BATON ROUGE—I am at the Louisiana Book Festival. The downtown is overrun with tents, vendors, and lots of book-people.
Book-people look just like real people, only they aren’t. They have much bigger vocabularies. Many of them have earned doctorates in fields of study like post-Romantic Russian interior plumbing.
These are the kinds of brilliant people who spend two years writing a four-hundred-page dissertation about precolonial usage of the semicolon.
People who use words like “prosaic” in daily conversation.
Prosaic, I just discovered, means plain. Ordinary. Sort of run-of-the-mill. One book festival volunteer (a grad student) used this word—this is the truth—when he was giving me directions to the bathroom.
“It’s just down that hallway,” he said, “to the right, over by that rather prosaic-looking plant.”
He even used the hyphen.
So believe me, these book-people are all very nice, don’t get me wrong. It’s just that some of these well-dressed folks are the kind who—how do I put this?—have never heard of Rusty Wallace.

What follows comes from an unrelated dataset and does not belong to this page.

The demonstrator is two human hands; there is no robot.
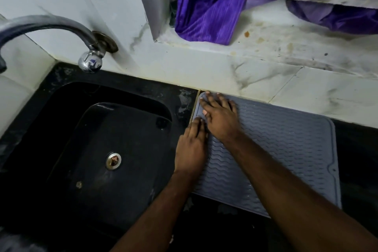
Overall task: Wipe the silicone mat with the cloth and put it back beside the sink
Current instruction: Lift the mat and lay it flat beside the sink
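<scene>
Both forearms are bare to the frame's edge; left grip [191, 145] and right grip [219, 117] wear nothing.

One mat [276, 149], one sink [61, 129], one tap [61, 24], two hands [219, 118].

head camera, steep downward view, close over sink [106, 149], counter edge

No text, label, brand, number or sign could be read anywhere in the head view.
</scene>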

But it’s a great festival. Baton Rouge really comes alive. It’s not a stuffy literary gig at all. It’s fun. There
are live bands playing jazz and Cajun music. The smell of jambalaya is in the air. Many vendors are serving boudin, which is basically Cajun sausage on crack.
I am standing on the sidewalk, waiting for a ride to my presentation downtown. A black SUV pulls to the curb. A chauffeur wearing a suit opens the door and asks me to get in.
“No thanks,” I say. “I’m waiting for my ride.”
“I am your ride, sir.”
“What?”
“That’s right.”
“You mean this stud mobile is for me?”
He makes no facial expression. “Please, sir.”
I have never had a chauffeur before. On the ride over I am cracking all sorts of jokes to lighten the mood, asking where my mimosa is. Come to find out, chauffeurs don’t find mimosa jokes funny.